- **About this exercise**:
Where the listing shows an image, skip it and output all other material unchanged.

***** Given material *****

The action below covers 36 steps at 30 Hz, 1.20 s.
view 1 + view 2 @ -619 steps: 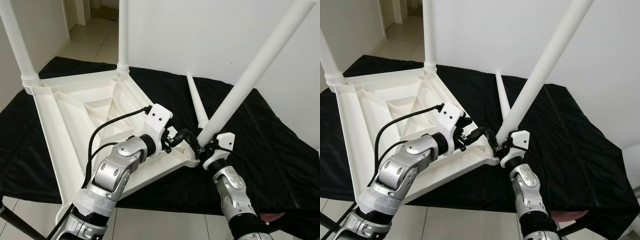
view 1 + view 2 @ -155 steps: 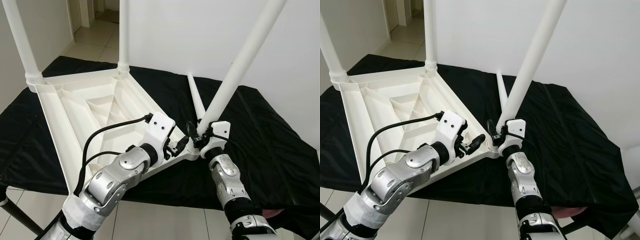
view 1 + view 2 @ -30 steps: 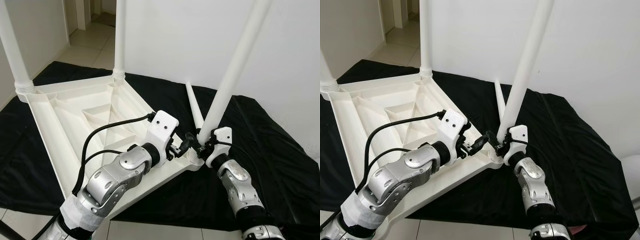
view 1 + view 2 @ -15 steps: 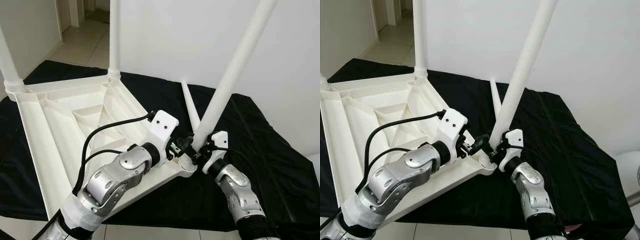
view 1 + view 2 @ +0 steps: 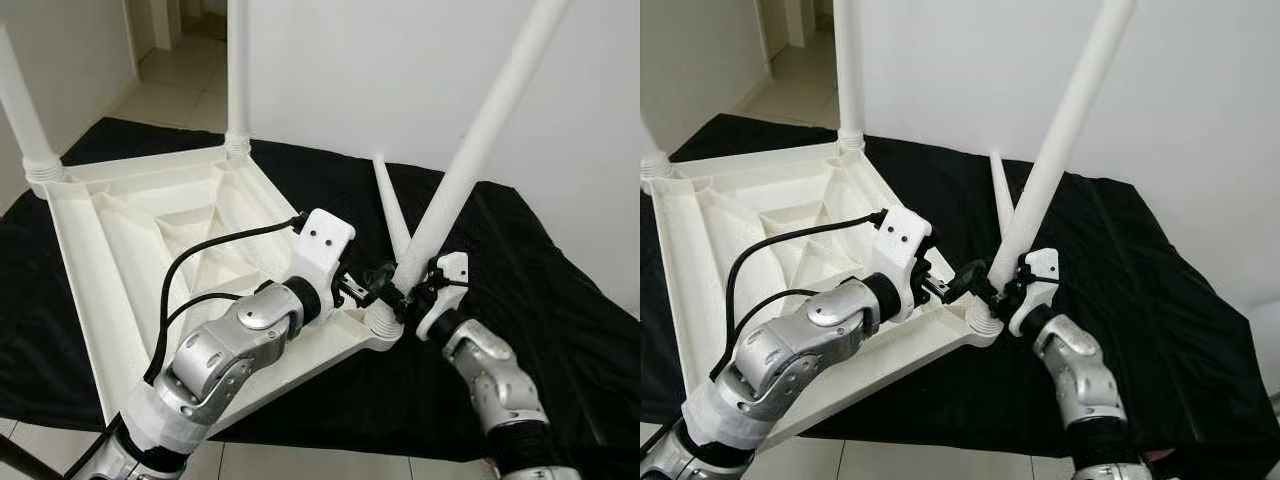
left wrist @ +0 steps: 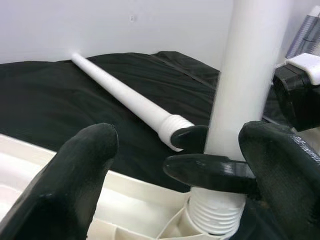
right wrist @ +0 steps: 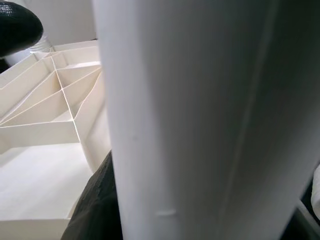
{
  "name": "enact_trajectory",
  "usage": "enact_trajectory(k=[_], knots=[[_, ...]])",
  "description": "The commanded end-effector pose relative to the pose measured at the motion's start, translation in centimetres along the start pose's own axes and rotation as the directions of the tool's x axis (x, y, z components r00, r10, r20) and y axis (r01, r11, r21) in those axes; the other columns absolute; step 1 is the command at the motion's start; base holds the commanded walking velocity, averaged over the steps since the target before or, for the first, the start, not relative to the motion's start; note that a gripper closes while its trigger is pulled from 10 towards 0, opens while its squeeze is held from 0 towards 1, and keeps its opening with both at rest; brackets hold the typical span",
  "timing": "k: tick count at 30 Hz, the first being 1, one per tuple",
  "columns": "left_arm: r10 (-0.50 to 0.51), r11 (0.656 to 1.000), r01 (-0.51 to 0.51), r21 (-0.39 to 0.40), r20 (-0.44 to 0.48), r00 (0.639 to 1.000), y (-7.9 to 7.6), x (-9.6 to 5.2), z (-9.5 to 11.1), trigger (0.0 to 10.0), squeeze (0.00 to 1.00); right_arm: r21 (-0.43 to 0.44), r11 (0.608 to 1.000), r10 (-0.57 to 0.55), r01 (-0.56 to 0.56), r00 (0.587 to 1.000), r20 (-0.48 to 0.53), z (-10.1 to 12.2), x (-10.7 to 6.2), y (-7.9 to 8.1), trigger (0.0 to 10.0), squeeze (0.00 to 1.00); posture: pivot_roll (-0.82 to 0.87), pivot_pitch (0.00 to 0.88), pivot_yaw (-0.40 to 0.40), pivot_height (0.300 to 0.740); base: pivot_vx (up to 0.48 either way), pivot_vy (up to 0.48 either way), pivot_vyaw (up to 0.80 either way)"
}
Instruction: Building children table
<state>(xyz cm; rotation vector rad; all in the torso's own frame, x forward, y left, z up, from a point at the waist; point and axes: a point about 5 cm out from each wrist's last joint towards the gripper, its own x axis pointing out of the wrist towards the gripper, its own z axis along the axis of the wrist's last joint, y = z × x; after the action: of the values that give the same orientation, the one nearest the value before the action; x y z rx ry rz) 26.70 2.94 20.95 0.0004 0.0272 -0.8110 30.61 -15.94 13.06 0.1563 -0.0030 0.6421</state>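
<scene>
Black cloth (image 5: pixel 560 300) | right gripper (image 5: pixel 408 297) grips leg (image 5: pixel 470 160), tilted further | left gripper (image 6: pixel 170 165) seemingly open

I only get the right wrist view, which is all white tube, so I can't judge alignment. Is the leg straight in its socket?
Observer: No. The leg, held by the right tool, leans toward the robot's right, and its threads show above the corner socket.
Operator: Where is the left tool?
Observer: The left tool is open beside the leg's base, not gripping it.
Operator: Any legs unfitted?
Observer: One loose leg lies on the black cloth. Two upright legs stand at the far corners.
</scene>
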Motion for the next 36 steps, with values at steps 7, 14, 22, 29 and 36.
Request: enact_trajectory(k=[7,14,22,29,36], knots=[[-0.302,0.952,0.296,0.074,0.092,0.949,-1.5,0.0,3.1,10.0,0.0,-0.009,1.0,0.003,-0.003,1.0,0.021,2.1,0.1,-1.4,10.0,0.0,0.03,0.0,-0.145,0.74,0.0,0.0,0.0],[-0.4,0.914,0.406,0.02,0.226,0.888,-2.2,0.6,6.6,10.0,0.0,-0.105,0.982,0.153,-0.159,0.986,-0.063,2.9,0.9,-0.6,10.0,0.0,0.03,0.0,-0.145,0.74,0.0,0.0,0.0],[-0.464,0.881,0.473,0.029,0.251,0.85,-2.8,0.6,7.3,10.0,0.0,-0.158,0.956,0.232,-0.249,0.966,-0.118,2.7,1.6,0.3,10.0,0.0,0.03,0.0,-0.131,0.74,0.0,0.0,0.0],[-0.481,0.872,0.488,0.035,0.235,0.844,-3.2,0.9,7.3,10.0,0.0,-0.183,0.912,0.342,-0.367,0.927,-0.152,2.6,2.3,1.8,10.0,0.0,0.04,0.0,-0.133,0.74,0.0,0.0,0.0],[-0.476,0.877,0.479,0.044,0.232,0.849,-3.0,1.1,7.6,10.0,0.0,-0.184,0.846,0.462,-0.501,0.859,-0.22,2.2,2.1,3.0,10.0,0.0,0.04,0.0,-0.131,0.74,0.0,0.0,0.0]])
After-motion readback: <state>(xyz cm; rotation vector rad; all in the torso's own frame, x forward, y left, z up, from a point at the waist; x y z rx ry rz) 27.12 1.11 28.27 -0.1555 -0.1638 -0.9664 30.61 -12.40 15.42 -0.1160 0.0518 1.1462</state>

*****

- **Output of the task**:
The action below covers 36 steps at 30 Hz, 1.20 s.
view 1 + view 2 @ -619 steps: 
view 1 + view 2 @ -155 steps: 
view 1 + view 2 @ -30 steps: 
view 1 + view 2 @ -15 steps: 
view 1 + view 2 @ +0 steps: 
left wrist @ +0 steps: 
right wrist @ +0 steps: 
{
  "name": "enact_trajectory",
  "usage": "enact_trajectory(k=[_], knots=[[_, ...]])",
  "description": "The commanded end-effector pose relative to the pose measured at the motion's start, translation in centimetres along the start pose's own axes and rotation as the directions of the tool's x axis (x, y, z components r00, r10, r20) and y axis (r01, r11, r21) in those axes; the other columns absolute; step 1 is the command at the motion's start; base holds the commanded walking velocity, averaged over the steps since the target before or, for the first, the start, not relative to the motion's start; note that a gripper closes while its trigger is pulled from 10 towards 0, opens while its squeeze is held from 0 towards 1, and keeps its opening with both at rest; brackets hold the typical span",
  "timing": "k: tick count at 30 Hz, the first being 1, one per tuple",
  "columns": "left_arm: r10 (-0.50 to 0.51), r11 (0.656 to 1.000), r01 (-0.51 to 0.51), r21 (-0.39 to 0.40), r20 (-0.44 to 0.48), r00 (0.639 to 1.000), y (-7.9 to 7.6), x (-9.6 to 5.2), z (-9.5 to 11.1), trigger (0.0 to 10.0), squeeze (0.00 to 1.00); right_arm: r21 (-0.43 to 0.44), r11 (0.608 to 1.000), r10 (-0.57 to 0.55), r01 (-0.56 to 0.56), r00 (0.587 to 1.000), r20 (-0.48 to 0.53), z (-10.1 to 12.2), x (-10.7 to 6.2), y (-7.9 to 8.1), trigger (0.0 to 10.0), squeeze (0.00 to 1.00); posture: pivot_roll (-0.82 to 0.87), pivot_pitch (0.00 to 0.88), pivot_yaw (-0.40 to 0.40), pivot_height (0.300 to 0.740); base: pivot_vx (up to 0.48 either way), pivot_vy (up to 0.48 either way), pivot_vyaw (up to 0.80 either way)"
}
Instruction: Building children table
<state>(xyz cm; rotation vector rad; all in the torso's own frame, x forward, y left, z up, from a point at the waist; point and axes: a point about 5 cm out from each wrist's last joint towards the gripper, its own x axis pointing out of the wrist towards the gripper, its own z axis along the axis of the wrist's last joint, y = z × x; after the action: of the values that give the same orientation, the one nearest the value before the action; x y z rx ry rz) 26.70 2.94 20.95 0.0004 0.0272 -0.8110 30.61 -15.94 13.06 0.1563 -0.0030 0.6421</state>
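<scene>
Black cloth (image 5: pixel 560 300) | right gripper (image 5: pixel 408 297) grips leg (image 5: pixel 470 160), tilted further | left gripper (image 6: pixel 170 165) seemingly open

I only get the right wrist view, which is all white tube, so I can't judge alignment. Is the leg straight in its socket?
Observer: No. The leg, held by the right tool, leans toward the robot's right, and its threads show above the corner socket.
Operator: Where is the left tool?
Observer: The left tool is open beside the leg's base, not gripping it.
Operator: Any legs unfitted?
Observer: One loose leg lies on the black cloth. Two upright legs stand at the far corners.
</scene>
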Motion for the next 36 steps, with values at steps 7, 14, 22, 29 and 36.
Request: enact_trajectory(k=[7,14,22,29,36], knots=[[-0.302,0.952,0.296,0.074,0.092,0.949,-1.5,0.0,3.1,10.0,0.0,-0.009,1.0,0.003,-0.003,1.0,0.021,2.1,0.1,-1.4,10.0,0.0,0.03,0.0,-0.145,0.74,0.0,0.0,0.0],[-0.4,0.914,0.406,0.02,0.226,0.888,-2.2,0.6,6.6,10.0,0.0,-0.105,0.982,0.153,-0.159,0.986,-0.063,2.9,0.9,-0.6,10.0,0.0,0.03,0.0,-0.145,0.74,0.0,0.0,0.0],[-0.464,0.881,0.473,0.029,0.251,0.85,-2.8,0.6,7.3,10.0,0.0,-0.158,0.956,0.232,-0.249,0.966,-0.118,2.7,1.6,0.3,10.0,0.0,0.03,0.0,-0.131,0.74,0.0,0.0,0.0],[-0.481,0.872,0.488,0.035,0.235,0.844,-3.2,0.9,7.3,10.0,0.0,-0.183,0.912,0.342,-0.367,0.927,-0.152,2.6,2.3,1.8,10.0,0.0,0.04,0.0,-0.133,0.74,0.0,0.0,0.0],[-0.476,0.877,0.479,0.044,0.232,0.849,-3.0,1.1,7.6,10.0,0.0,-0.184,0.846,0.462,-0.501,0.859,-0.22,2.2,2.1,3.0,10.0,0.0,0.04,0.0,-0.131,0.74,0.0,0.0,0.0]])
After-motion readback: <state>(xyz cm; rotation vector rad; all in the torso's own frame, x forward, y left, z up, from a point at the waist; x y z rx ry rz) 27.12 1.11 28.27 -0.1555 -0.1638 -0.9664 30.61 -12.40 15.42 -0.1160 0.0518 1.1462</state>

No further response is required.